Ifo-Umfrage in der Industrie

Materialmangel nicht mal mehr für jedes zweite Unternehmen ein Problem

Erstmals seit Juli 2021 klagt nicht mal mehr jedes zweite deutsche Industrieunternehmen über Materialengpässe. Das ist aber keine uneingeschränkt gute Nachricht.

Materialmangel nicht mal mehr für jedes zweite Unternehmen ein Problem

Materialmangel immer weniger ein Problem

Ifo: Erstmals seit 2021 in allen Industriebranchen nicht mal mehr jeder Zweite betroffen

ba Frankfurt

Materialmangel ist für die darbende deutsche Industrie ein immer geringeres Problem. Laut der jüngsten Ifo-Umfrage hat sich die Materialknappheit im August weiter entspannt. Erstmals seit Juli 2021 gibt es keine Branche mehr, in der die Hälfte oder gar mehr Unternehmen über Probleme berichten. In mehr als 50% der Industriezweige liegt der Anteil „sogar wieder unterhalb des langfristigen Mittelwerts“, wie die Münchener Wirtschaftsforscher am Montag mitteilten.
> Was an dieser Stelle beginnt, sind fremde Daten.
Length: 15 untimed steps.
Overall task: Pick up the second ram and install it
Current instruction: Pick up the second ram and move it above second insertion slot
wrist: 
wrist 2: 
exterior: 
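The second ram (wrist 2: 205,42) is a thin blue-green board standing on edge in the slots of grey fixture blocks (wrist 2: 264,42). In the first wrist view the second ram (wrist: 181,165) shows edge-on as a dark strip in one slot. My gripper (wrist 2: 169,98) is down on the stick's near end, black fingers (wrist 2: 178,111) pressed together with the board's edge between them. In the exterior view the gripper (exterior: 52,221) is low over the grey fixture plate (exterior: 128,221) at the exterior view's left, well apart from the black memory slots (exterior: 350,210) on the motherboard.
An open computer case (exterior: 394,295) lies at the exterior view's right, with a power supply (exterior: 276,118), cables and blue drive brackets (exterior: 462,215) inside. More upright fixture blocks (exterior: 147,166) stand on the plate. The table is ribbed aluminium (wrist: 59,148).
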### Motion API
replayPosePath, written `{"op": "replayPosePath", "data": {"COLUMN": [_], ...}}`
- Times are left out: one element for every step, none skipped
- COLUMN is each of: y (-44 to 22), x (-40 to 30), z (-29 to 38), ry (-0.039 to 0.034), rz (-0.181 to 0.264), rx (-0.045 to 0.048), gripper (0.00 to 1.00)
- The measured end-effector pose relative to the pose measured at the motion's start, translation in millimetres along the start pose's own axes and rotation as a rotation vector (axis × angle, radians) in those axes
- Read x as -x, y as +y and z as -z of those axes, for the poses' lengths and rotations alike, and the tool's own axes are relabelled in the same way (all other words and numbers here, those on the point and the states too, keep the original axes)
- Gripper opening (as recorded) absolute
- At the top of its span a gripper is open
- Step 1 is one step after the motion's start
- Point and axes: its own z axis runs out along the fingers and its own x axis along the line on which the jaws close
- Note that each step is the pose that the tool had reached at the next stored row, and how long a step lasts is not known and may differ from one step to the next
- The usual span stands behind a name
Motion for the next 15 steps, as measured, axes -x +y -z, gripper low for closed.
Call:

Im August klagten nur noch 24,4% der monatlich vom Ifo-Institut befragten Firmen über Engpässe. Im Juli waren es noch 29,5%. „Die Entwicklung bewegt sich immer mehr in Richtung auf das Vorkrisenniveau“, erklärte dazu Klaus Wohlrabe, Leiter der Ifo-Umfragen. Im Zuge der weltweiten Lockdowns während der Corona-Pandemie hatten sich die Materialknappheiten immer stärker ausgeweitet – insbesondere Chips waren Mangelware. Darunter hatte vor allem die in Deutschland so gewichtige Automobilindustrie schwer zu leiden.

Diese leidet auch heute noch am stärksten unter fehlendem Material. Laut Ifo waren es im August noch rund 49%. Aber auch niedrige Pegelstände oder Hochwasser sorgen immer wieder für Engpässe: Aktuell fehlen beispielsweise VW nach dem jüngsten Hochwasser in Slowenien Zahnkränze für den Antriebsstrang für Verbrennungsmotoren. In der Elektroindustrie melden derweil weniger als 40% der Befragten Engpässe. Keine grundlegenden Probleme finden sich laut Ifo zum Beispiel in der Getränkeindustrie (7,2%), im Papiergewerbe (2,1%) oder bei der Metallerzeugung und -bearbeitung. „Völlig sorgenfrei sind die Hersteller von Lederprodukten“, stellten die Wirtschaftsforscher zudem fest.

Nachfrageschwäche wird zum Problem

Die stark exportorientierte Industrie ist derzeit das Sorgenkind der deutschen Wirtschaft. Die jüngsten Daten für Juli und August schüren die Erwartung, dass die Wirtschaftsleistung im dritten Quartal wieder schrumpft. „Die Probleme der Unternehmen verschieben sich nun von der Angebots- auf die Nachfrageseite“, konstatierte denn auch Ifo-Experte Wohlrabe. Wegen der Nachfrageschwäche hat das verarbeitende Gewerbe die Produktion im August so kräftig zurückgefahren wie seit den ersten Lockdowns im Frühjahr 2020 nicht mehr, ergab die jüngste Einkaufsmanagerumfrage. In Verbindung mit der besseren Materialverfügbarkeit seien die Unternehmen bestrebt, ihre Lagerbestände zu reduzieren. Dies war laut S&P Global „erneut ein herausstechendes Merkmal der Umfrageergebnisse“.

Der Datenkranz des Statistischen Bundesamts für Juli zeugt gleichfalls vom verpatzten Start in das zweite Halbjahr: Die Neubestellungen sind – allerdings vor allem wegen der volatil ausfallenden Großaufträge – um 11,7% im Monatsvergleich eingebrochen. Die Produktion wurde um 0,8% gedrosselt. Und die deutschen Exporte fielen um 0,9%. Eine nachhaltige Belebung sei wegen der schwachen Weltkonjunktur nicht zu erwarten, mahnte das Wirtschaftsministerium.